SENTENCIA CONSTITUCIONAL PLURINACIONAL 0918/2015-S2 Sucre, 22 de septiembre de 2015

Con relación a la acreditación de la representación de las personas jurídicas, y en especial de las sociedades comerciales, la jurisprudencia constitucional a través de la SC 1758/2011-R de 7 de noviembre, entre otras, dejó establecido que: ‘Respecto al poder que acredite la representación de una persona jurídica, este Tribunal ha desarrollado una línea jurisprudencial al respecto; así la SC 0022/2003-R de 8 de enero, ha manifestado lo siguiente: «…En el caso de las personas jurídicas, como es la sociedad agrícola ganadera (…) el recurrente, que es quien demanda en su representación, debió acreditar su condición de legítimo representante adjuntando el poder correspondiente, en el que debía constar inexcusablemente el acta de constitución de la sociedad, la nómina de socios, su inscripción al Registro de Comercio, su personería jurídica y sus Reglamentos. Sin embargo, no procedió de esa manera, pues se presentó con una escritura de modificación en la que aparece como cogerente, con facultades generales de representación, documentación insuficiente para los fines de este recurso, por lo que claramente se establece que el recurrente carece de legitimación activa para plantear el presente amparo al no haber acreditado debidamente su personería, lo que determina la improcedencia del recurso e impide conocer el fondo del asunto.

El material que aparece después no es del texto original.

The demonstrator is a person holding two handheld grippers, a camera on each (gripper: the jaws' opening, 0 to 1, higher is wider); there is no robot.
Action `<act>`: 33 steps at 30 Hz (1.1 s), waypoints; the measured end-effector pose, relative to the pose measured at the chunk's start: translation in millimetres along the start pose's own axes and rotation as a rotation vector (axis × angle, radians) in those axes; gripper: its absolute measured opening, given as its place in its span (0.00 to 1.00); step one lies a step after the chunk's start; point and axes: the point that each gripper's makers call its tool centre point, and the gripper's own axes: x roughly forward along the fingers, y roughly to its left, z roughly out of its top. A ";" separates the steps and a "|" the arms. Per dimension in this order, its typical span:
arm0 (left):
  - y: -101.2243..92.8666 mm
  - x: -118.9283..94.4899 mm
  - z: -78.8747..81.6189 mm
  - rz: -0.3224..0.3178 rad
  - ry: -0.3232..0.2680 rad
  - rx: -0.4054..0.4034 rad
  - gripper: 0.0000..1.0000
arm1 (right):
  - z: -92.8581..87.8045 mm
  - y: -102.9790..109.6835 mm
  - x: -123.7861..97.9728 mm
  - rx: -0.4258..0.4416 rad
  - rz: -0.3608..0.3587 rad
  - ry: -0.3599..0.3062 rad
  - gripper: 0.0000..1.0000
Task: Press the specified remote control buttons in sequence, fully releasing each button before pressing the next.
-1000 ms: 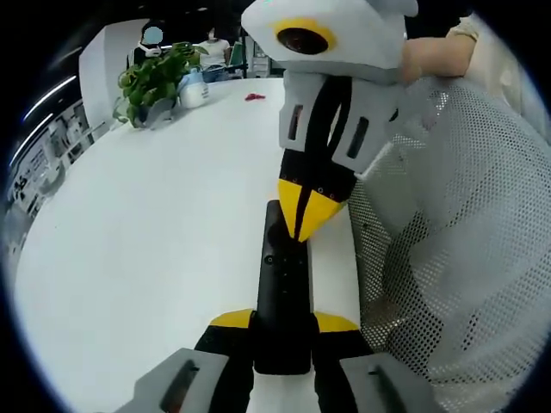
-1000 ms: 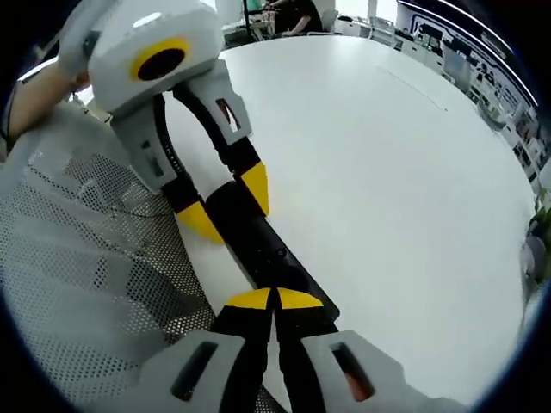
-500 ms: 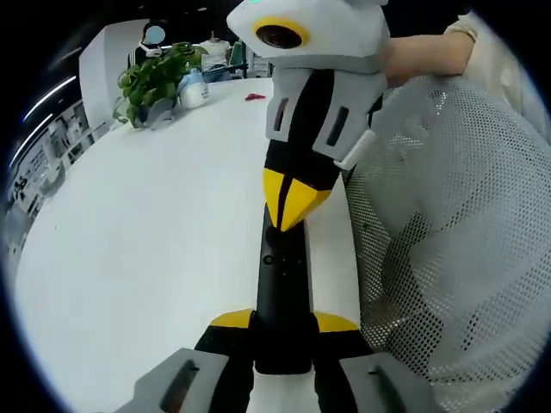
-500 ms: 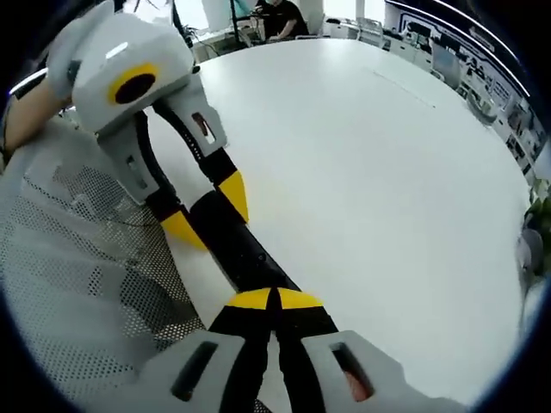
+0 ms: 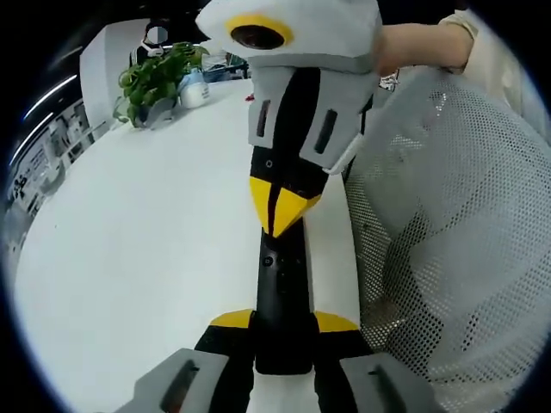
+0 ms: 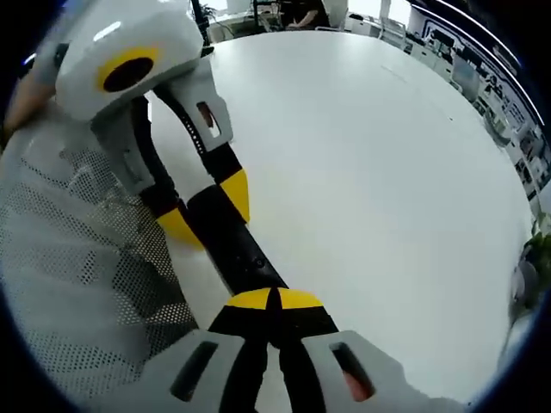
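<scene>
**Closed tips over a clamped remote**

Broad white table [image 5: 146, 224] underneath everything, bare across the middle. Beside it, along the near edge, a white mesh chair back [image 5: 456, 241]. Far off at the table's other end, a potted plant [image 5: 153, 82] and a small bottle [image 5: 195, 89].

Lying on the table close to the edge: a slim black remote [image 5: 281, 301], long axis running straight away from the left gripper [image 5: 282, 325]. Clamped at its near end between that gripper's yellow-tipped jaws, one on each long side.

Coming at it from the opposite end: the right gripper [image 6: 272, 300], jaws shut together into a single yellow point, nothing between them. In the left gripper view, that point sits directly above the remote's upper face, just beyond a small round button. Clearly the nearer one for pressing; the other merely steadies.

In the right gripper view, remote stretching away from the closed tips toward the gripper that grips its far end.

Judged: a press in hand or about to be.

Hard to tell: whether the tips actually touch the remote or stand just clear. Buttons mostly too dark and small to make out; top end of the remote hidden behind the pressing tips.
</scene>
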 end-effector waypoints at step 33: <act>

La omisión referida debió ser observada por el Tribunal de amparo a tiempo de admitir el recurso, en estricto cumplimiento de lo dispuesto por los arts. 19 de la CPE y 97.I de la LTC. La jurisprudencia constitucional es uniforme al respecto, cual se extrae de las SSCC 1258/2001-R, 1284/2001-R, 0311/2002-R y 0909/2002-R, entre otras»’; luego, complementando el citado razonamiento, la SC 1121/2006-R de 8 de
noviembre, afirmó lo siguiente: ‘…corresponde señalar que con relación a las personas jurídicas que realizan actos y operaciones de comercio, que el art. 29 incs. 5) y 9) del Ccom, concordante con el art. 165 del mismo cuerpo legal, establece la obligación de inscribir en el Registro de Comercio la designación y cesación de administradores y representantes, con dictación expresa de las facultades otorgadas en la escritura de constitución o en el poder conferido ante Notario de Fe Pública; en este sentido, por disposición del art. 31 del Ccom, se reconoce que: «(…) los actos y documentos sujetos a inscripción no surten efectos contra terceros sino a partir de la fecha de su inscripción (…)». Consecuentemente, todo poder notariado conferido por personas jurídicas de carácter comercial para tener valor y efectos legales necesariamente debe estar inscrito en el Registro de Comercio y su inscripción debe acreditarse mediante documentación original, instrumento debidamente legalizado y/o certificación emitida por los agentes autorizados del Registro de Comercio conforme disponen los arts. 1297, 1309 y 1310 del CC’” (las negrillas son nuestras).